START Data to examine

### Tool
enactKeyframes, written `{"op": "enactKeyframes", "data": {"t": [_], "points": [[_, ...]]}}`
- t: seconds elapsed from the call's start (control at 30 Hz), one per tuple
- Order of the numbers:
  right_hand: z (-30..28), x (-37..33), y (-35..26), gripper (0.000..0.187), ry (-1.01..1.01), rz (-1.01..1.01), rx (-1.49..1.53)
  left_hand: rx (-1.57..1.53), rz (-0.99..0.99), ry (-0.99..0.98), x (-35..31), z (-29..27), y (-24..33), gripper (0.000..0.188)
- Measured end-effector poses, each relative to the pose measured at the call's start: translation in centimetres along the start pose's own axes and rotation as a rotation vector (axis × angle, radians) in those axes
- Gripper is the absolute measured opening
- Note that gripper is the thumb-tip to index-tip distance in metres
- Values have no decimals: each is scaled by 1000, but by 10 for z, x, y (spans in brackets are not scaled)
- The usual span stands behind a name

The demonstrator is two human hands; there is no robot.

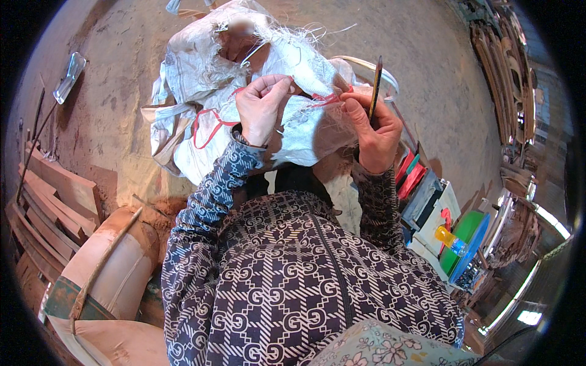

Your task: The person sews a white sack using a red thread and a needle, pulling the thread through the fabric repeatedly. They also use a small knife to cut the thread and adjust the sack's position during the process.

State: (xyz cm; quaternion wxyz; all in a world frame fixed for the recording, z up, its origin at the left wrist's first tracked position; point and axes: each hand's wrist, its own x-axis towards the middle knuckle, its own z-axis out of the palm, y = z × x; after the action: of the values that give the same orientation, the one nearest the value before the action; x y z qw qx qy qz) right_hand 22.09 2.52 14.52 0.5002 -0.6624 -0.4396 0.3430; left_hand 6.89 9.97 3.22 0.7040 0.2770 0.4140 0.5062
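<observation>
A white woven plastic sack point(308, 131) with a frayed, torn mouth lies bunched in front of me. Red string point(325, 98) runs across its near part, and a loop of it hangs at the left. My left hand point(261, 108) is closed in a pinch, with a bit of red at its fingertips. Between thumb and forefinger, my right hand point(373, 131) pinches the red string beside the cloth. A dark pencil with yellow stripes point(376, 88) sticks up from between the same hand's fingers.
At my right are a green and blue round container point(465, 244), a small yellow-capped bottle point(450, 239) and a dark box point(422, 198). Wooden boards point(55, 195) are stacked at the left, near a large pale bag point(113, 268). More planks point(503, 79) lie along the far right.
</observation>
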Motion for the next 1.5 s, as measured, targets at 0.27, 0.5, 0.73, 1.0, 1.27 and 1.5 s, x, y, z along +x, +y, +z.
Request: {"op": "enactKeyframes", "data": {"t": [0.27,0.5,0.73,1.0,1.27,1.5], "points": [[-2,2,8,25,91,-16,21,-76,-62,-21,4,-4,-1,14],[-11,22,29,37,138,-309,-422,-74,-54,-44,0,-6,-4,15],[-16,21,31,34,-45,-65,-471,-50,-52,-61,-2,-11,-9,15],[-15,17,26,31,-65,13,-484,-108,-34,-28,-4,-5,-8,15],[-15,15,27,30,-78,29,-404,-206,-41,-66,-4,-7,-5,15],[-16,15,26,32,-90,55,-414,-131,3,-66,-1,-6,-13,14]]}}
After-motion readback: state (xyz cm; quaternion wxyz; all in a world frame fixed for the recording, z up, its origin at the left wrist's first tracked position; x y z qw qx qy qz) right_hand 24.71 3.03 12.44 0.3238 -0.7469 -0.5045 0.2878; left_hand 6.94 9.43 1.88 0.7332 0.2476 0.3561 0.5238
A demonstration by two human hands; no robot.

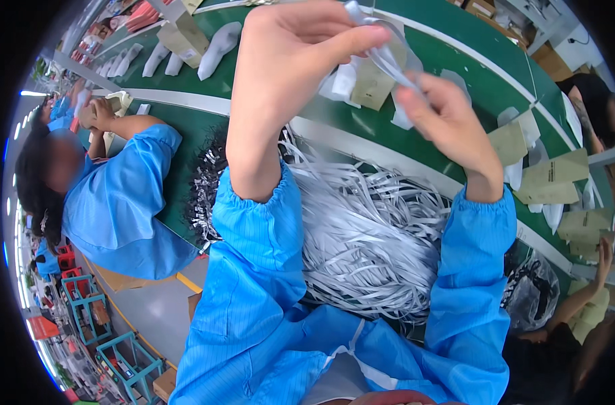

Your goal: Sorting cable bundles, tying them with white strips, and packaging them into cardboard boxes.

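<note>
Both my arms reach up in blue sleeves over a green work surface [334, 128]. My left hand [280, 61] is closed, its thumb and fingers pinching one end of a pale, shiny flat strip [388, 64]. The lower end of that strip runs into my right hand [452, 125], also closed in a pinch. Blur hides the strip's finer detail. Behind it on the green belt lie a beige card piece [375, 84] and white wrapped items [344, 81]. Between my forearms spreads a large heap of loose white and grey strips [368, 236].
A bundle of black strips [206, 189] lies left of the heap. White wrapped items [219, 50] and beige cards [554, 177] line the belt. A co-worker in blue [125, 196] sits at left; other people work at right. A clear plastic bag [537, 290] lies by my right elbow.
</note>
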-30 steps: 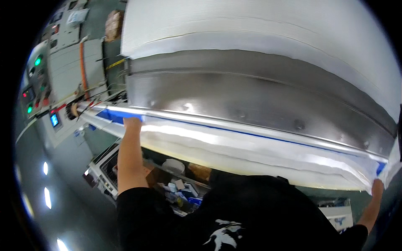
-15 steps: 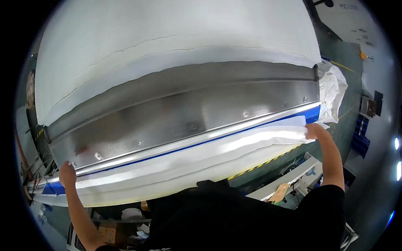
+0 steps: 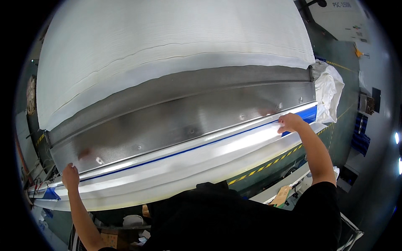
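A long strip of white sheet material (image 3: 201, 157) runs along the near side of a machine, in front of a grey metal plate (image 3: 163, 121). My right hand (image 3: 292, 123) pinches the strip's far edge at its right end, beside a bare stretch of blue surface (image 3: 307, 113). At the far left my left hand (image 3: 70, 176) is closed at the strip's other end, by the plate's corner; its fingertips pinch the white sheet's edge, partly hidden. A thin blue line shows between the strip and a white rail (image 3: 201, 139).
A wide white sheet (image 3: 176, 29) covers the surface beyond the plate. Bunched white material (image 3: 328, 90) hangs at the right end. Yellow-black tape (image 3: 268, 165) marks the green floor. Below my right arm stands a white cart (image 3: 268, 193) with a piece of cardboard on it.
My right hand has moved left and slightly up, drawing the strip's right end with it and baring more blue surface. The left hand stays near the same corner.
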`<state>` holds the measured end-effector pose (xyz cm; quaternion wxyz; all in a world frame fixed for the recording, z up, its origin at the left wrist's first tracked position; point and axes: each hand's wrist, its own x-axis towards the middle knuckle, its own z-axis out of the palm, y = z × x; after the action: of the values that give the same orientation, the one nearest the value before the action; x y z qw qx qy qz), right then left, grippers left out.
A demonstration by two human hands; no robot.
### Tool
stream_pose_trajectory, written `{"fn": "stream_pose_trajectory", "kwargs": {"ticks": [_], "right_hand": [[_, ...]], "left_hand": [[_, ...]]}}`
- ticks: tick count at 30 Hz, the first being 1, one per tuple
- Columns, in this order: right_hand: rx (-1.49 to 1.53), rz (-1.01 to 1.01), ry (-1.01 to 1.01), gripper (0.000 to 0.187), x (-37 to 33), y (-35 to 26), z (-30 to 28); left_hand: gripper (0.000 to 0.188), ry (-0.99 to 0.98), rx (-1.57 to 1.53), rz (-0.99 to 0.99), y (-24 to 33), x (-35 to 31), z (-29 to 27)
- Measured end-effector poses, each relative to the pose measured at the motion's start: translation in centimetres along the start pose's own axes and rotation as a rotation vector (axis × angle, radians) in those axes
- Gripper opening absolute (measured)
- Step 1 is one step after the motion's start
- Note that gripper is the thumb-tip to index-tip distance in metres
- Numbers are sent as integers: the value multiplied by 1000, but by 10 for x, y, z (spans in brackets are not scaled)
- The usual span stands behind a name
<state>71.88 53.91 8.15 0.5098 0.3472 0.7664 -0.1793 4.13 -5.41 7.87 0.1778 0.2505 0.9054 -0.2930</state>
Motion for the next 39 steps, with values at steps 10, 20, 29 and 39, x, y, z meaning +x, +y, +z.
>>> {"fn": "stream_pose_trajectory", "kwargs": {"ticks": [10,20,29,39], "right_hand": [[-226,70,82,33,6,-28,17],[-132,-330,384,23,12,-298,-95],[132,-898,558,21,32,-633,-231],[289,-1101,654,22,94,-846,-320]], "left_hand": [[40,287,-432,-125,6,32,56],[39,833,-497,99,43,82,24],[46,829,-777,97,46,83,33],[46,753,-868,125,42,88,28]]}}
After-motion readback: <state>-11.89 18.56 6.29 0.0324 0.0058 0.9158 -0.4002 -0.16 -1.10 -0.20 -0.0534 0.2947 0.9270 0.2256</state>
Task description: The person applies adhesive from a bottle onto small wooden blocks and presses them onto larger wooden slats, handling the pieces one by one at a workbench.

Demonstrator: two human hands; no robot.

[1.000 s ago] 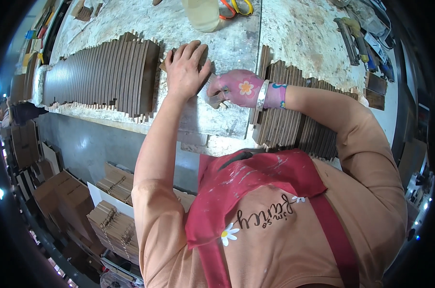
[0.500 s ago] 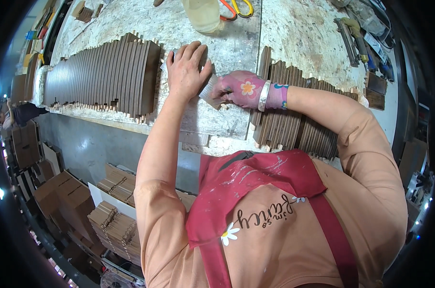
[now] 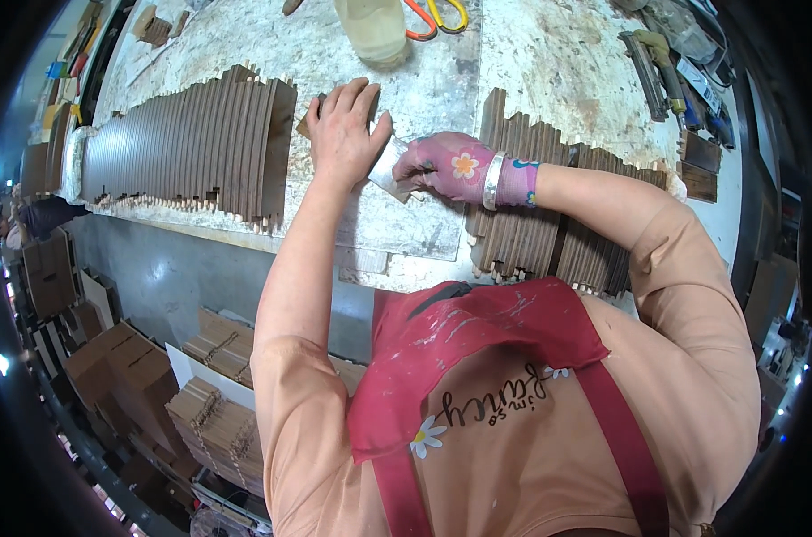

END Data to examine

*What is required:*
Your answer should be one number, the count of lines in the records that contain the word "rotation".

*Response to the exercise:*
2